I due scienziati conducono un particolare esperimento con l’obiettivo di far sviluppare una struttura visiva in un verme privo del gene PAX6, modificandolo geneticamente, per osservare l’evoluzione di un occhio primitivo e indagare le origini evolutive dell’occhio. In effetti, ulteriori ricerche sul gene PAX6 potrebbero svelare i segreti dell’evoluzione dell’occhio umano. Non solo, la comprensione del contributo del gene a questa evoluzione potrebbe aiutare a sviluppare nuovi trattamenti per le anomalie oculari. Il film offre, quindi, una visione molto affascinante di diverse questioni scientifiche ma anche di questioni filosofiche, come quelle relative all’origine della vita e alla natura della coscienza.
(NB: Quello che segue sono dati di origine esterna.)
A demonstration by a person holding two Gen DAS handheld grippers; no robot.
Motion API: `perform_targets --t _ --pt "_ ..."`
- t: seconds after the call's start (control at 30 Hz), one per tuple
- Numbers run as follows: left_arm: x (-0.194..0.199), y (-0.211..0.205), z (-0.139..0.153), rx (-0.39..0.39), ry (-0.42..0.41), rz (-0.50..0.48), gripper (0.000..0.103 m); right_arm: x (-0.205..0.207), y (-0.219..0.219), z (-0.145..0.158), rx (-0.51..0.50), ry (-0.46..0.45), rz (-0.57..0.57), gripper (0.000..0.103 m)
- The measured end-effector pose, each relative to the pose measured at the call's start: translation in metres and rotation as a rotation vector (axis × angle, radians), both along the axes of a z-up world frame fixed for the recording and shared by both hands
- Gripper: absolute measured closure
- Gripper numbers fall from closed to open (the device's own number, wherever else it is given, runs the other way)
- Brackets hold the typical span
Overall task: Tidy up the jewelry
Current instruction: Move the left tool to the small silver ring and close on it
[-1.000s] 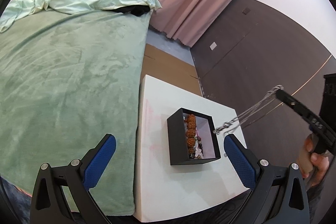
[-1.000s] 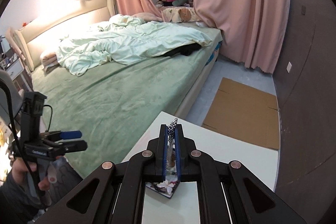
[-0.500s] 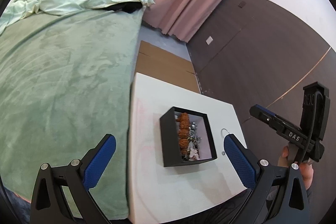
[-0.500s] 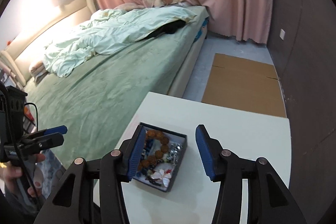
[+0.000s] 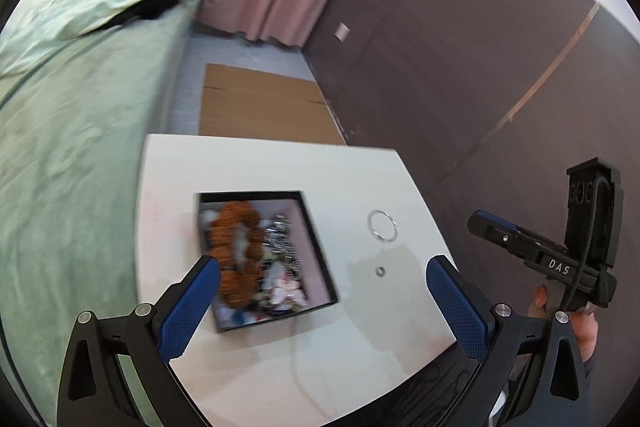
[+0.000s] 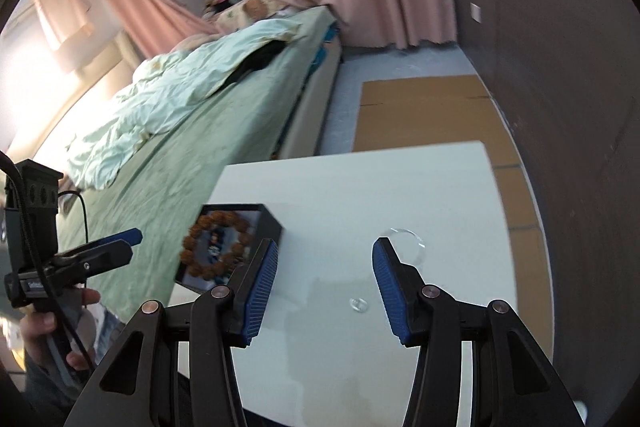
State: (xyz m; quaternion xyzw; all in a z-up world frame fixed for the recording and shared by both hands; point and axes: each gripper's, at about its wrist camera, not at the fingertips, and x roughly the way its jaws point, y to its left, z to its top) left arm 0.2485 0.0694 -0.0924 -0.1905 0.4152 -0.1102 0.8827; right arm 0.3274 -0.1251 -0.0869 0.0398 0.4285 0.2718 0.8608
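On the white table, left wrist view: your left gripper hangs above the near edge with its blue pads spread wide, holding nothing. The black box sits under and just ahead of the left pad, open on top. Inside the box lie a brown bead bracelet, a silver chain heaped beside the bracelet toward the dark wall, and some pale blurred pieces at the near end that you cannot make out. On the bare tabletop wall-side of the box, well apart from it, lies a thin silver hoop; a small ring lies nearer to you than the hoop. Your right gripper shows at the frame's right, off the table edge; from here you cannot tell its gap.

On the same table, right wrist view: your right gripper has its pads wide apart and holds nothing. The box sits at the bed-side corner of the table, partly behind the left pad, the bracelet looped inside. The hoop lies just ahead of the right pad, the ring between the pads lower down. Your left gripper shows bed-side of the box, off the table. View is motion-blurred.
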Motion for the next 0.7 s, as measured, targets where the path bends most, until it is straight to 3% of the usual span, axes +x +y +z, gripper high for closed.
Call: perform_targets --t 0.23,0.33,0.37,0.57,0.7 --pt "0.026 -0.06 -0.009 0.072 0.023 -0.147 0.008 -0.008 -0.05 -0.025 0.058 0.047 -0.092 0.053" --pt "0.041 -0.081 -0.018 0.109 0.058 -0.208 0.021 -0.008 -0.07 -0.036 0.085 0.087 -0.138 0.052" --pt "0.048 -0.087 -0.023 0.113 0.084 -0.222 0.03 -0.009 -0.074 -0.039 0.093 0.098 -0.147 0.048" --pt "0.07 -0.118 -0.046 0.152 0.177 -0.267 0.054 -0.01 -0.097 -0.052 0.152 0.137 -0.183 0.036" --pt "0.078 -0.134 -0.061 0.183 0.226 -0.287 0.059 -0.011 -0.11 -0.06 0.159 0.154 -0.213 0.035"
I Origins: un film da vedere

Sebbene Ian creda che la scienza possa spiegare tutto, dopo alcuni tragici eventi andrà alla ricerca di prove sulla reincarnazione. Il film solleva questo argomento senza cercare di dimostrare o confutare la teoria, ma piuttosto esplorando la possibilità che la coscienza possa sopravvivere alla morte del corpo. Questa teoria, infatti, non è supportata da prove scientifiche e per questo si tratta di un campo molto complesso e controverso. Tuttavia, è una credenza diffusa in molte culture del mondo. Il film non vuole fornire risposte definitive a queste domande, ma stimola il pubblico a riflettere su questioni fondamentali, senza imporre una visione precostituita, questo lo rende interessante e allo stesso tempo stimolante. I Origins invita lo spettatore a riflettere sulla natura della realtà e sul significato della vita. Nel complesso, è un film che vale la pena vedere, sia per gli appassionati di scienza che per gli amanti del cinema.

Fonti:

Grainger RM, Lauderdale JD, Collins JL, Trout KL, McCullen Krantz S, Wolfe SS, Netland PA. Report on the 2021 Aniridia North America symposium on PAX6, aniridia, and beyond. Ocul Surf. 2023 Jul;29:423-431. doi: 10.1016/j.jtos.2023.05.010. Epub 2023 May 27. PMID: 37247841.

Abdolkarimi D, Cunha DL, Lahne M, Moosajee M. PAX6 disease models for aniridia. Indian J Ophthalmol. 2022 Dec;70(12):4119-4129. doi: 10.4103/ijo.IJO_316_22. PMID: 36453299; PMCID: PMC9940591.